__SOURCE DATA__.

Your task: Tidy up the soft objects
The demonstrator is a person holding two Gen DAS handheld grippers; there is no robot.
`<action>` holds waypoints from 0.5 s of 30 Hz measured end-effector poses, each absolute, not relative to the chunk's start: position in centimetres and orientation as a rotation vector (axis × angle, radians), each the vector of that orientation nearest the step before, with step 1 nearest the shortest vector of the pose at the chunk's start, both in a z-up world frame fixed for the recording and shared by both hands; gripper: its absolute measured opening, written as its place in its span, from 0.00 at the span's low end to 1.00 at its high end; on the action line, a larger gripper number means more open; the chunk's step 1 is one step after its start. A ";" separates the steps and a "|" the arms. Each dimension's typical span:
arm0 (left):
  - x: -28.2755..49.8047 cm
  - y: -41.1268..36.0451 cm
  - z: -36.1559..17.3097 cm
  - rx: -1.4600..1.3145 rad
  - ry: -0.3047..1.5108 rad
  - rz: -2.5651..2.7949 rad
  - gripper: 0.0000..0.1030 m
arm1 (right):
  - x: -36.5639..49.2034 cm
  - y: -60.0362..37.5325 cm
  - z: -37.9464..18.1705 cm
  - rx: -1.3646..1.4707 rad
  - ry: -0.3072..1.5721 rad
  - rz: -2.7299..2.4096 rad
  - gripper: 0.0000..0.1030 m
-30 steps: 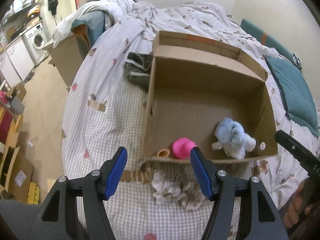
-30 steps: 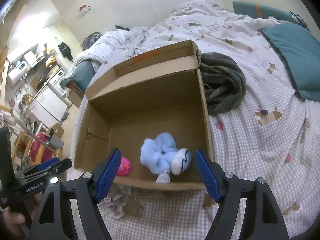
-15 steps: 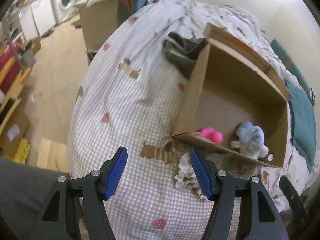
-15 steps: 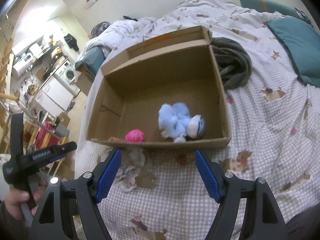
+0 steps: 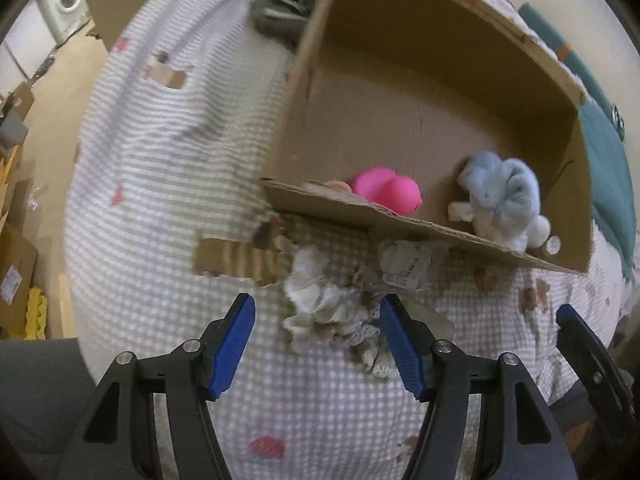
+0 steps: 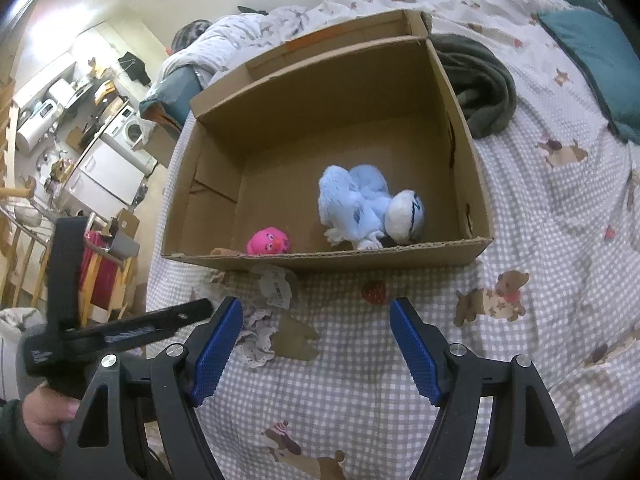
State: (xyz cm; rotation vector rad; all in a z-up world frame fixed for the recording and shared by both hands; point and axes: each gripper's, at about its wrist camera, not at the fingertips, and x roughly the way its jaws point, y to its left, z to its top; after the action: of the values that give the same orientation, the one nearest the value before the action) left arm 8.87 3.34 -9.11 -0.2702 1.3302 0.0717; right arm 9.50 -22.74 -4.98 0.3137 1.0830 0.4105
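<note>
An open cardboard box [image 5: 408, 224] [image 6: 328, 258] lies on the checked bedspread. Inside it are a pale blue plush toy [image 5: 500, 200] [image 6: 368, 208] and a pink soft toy [image 5: 386, 194] [image 6: 268, 242]. A crumpled white and beige lacy soft item [image 5: 332, 308] [image 6: 260, 328] with a paper tag lies on the bed in front of the box. My left gripper [image 5: 318, 342] is open, its blue fingers either side of the lacy item, just above it. My right gripper [image 6: 316, 350] is open and empty over the bedspread, to the right of the lacy item.
A dark grey-green garment [image 6: 484, 88] [image 5: 280, 16] lies beside the box's far side. Teal pillows [image 6: 596, 48] sit at the right. The bed's edge drops to the floor [image 5: 48, 128] at the left, with boxes and a washing machine [image 6: 128, 132] beyond.
My left gripper has swung down and closed in on the lacy item in front of the box. My right gripper has drawn back from the box, toward the bed's near side.
</note>
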 end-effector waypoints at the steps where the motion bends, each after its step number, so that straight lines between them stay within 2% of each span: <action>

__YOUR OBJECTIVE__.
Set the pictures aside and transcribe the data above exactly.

__REPLY__.
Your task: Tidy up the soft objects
The demonstrator is a person holding two Gen DAS handheld grippers; there is no robot.
`<action>` holds waypoints from 0.5 s of 30 Hz measured end-effector poses, each absolute, not relative to the chunk's start: position in centimetres and orientation as a rotation vector (axis × angle, radians), each the vector of that orientation nearest the step before, with step 1 nearest the shortest vector of the pose at the chunk's start, both in a z-up world frame fixed for the recording and shared by both hands; gripper: its absolute measured opening, written as its place in its span, from 0.00 at the span's low end to 1.00 at its high end; on the action line, a larger gripper number means more open; the chunk's step 1 is one step after its start. A ";" separates the steps and a "|" the arms. Each dimension's typical span:
arm0 (left):
  - x: -28.2755..49.8047 cm
  - y: -41.1268..36.0451 cm
  - z: -36.1559..17.3097 cm
  - rx: -1.4600..1.3145 rad
  - ry: -0.3047..1.5108 rad
  - rz: -2.5651..2.7949 rad
  - gripper: 0.0000..0.1030 m
arm1 (right):
  - x: -36.5639..49.2034 cm
  - y: -60.0362..37.5325 cm
  - z: -37.9464..18.1705 cm
  - rx: -1.3646..1.4707 rad
  - ry: -0.3072..1.5721 rad
  - rz: -2.7299..2.4096 rad
  - gripper: 0.0000..0.1030 m
-30 steps: 
-30 steps: 
-15 steps: 
-15 steps: 
+0 steps: 
+0 steps: 
State: (xyz cm; rotation vector rad; all in a z-up world frame fixed for the recording and shared by both hands; point and axes: each gripper's, at about its wrist camera, not at the fingertips, and x roughly the way its jaws point, y to its left, z to its top; after the action: of the values that give the same orientation, the one nearest the value before the action) left arm 8.87 3.34 -9.11 -0.2702 1.3302 0.0717; right arm 9.50 -22.74 -4.98 0.3137 1.0830 0.4105
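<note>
An open cardboard box [image 5: 408, 224] [image 6: 328, 258] lies on the checked bedspread. Inside it are a pale blue plush toy [image 5: 500, 200] [image 6: 368, 208] and a pink soft toy [image 5: 386, 194] [image 6: 268, 242]. A crumpled white and beige lacy soft item [image 5: 332, 308] [image 6: 260, 328] with a paper tag lies on the bed in front of the box. My left gripper [image 5: 318, 342] is open, its blue fingers either side of the lacy item, just above it. My right gripper [image 6: 316, 350] is open and empty over the bedspread, to the right of the lacy item.
A dark grey-green garment [image 6: 484, 88] [image 5: 280, 16] lies beside the box's far side. Teal pillows [image 6: 596, 48] sit at the right. The bed's edge drops to the floor [image 5: 48, 128] at the left, with boxes and a washing machine [image 6: 128, 132] beyond.
My left gripper has swung down and closed in on the lacy item in front of the box. My right gripper has drawn back from the box, toward the bed's near side.
</note>
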 end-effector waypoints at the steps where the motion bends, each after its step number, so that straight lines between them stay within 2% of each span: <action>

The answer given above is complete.